Improve sqlite/bm25 search/indexer for Gitlab Docs

Overview

When custom-models enabled for AI Gateway, we use sqlite/bm25 search to get the related information from Gitlab Documentation. However, the results returned by the search can be improved.

Reproduce

  • Generate the docs: python3 scripts/custom_models/create_index.py -o tmp/docs.db
  • gem install sqlite3
  • irb:
require 'sqlite3'

db = SQLite3::Database.new "tmp/docs.db"
db.execute("SELECT metadata, content FROM doc_index WHERE processed MATCH ? ORDER BY bm25(doc_index) LIMIT ?", ['How do I change user password in GitLab', 20])

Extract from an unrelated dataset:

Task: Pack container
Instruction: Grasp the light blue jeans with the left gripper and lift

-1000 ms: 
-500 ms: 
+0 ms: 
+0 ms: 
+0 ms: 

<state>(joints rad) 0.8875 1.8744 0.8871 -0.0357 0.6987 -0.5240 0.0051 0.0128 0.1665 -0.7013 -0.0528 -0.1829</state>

We ask to pull the documentation page related to How do I change user password in GitLab request. The following results are returned:

  • "{"Header1": "Installing a GitLab POC on Amazon Web Services (AWS)", "Header2": "Install GitLab and create custom AMI", "Header3": "Sign in for the first time", "filename": "doc/install/aws/index.md"}"
  • "{"Header1": "Rails console", "Header2": "Query the database using an Active Record model", "Header3": "Modifying Active Record objects", "filename": "doc/administration/operations/rails_console.md"}",
  • "{"Header1": "Troubleshooting repository mirroring", "Header2": "Deadline Exceeded", "filename": "doc/user/project/repository/mirror/troubleshooting.md"}"

The relevant result which is https://docs.gitlab.com/ee/user/profile/user_passwords.html#change-your-password is not returned at all.

Same with How do I fork a project request

Expected behavior

The search should return the most relevant results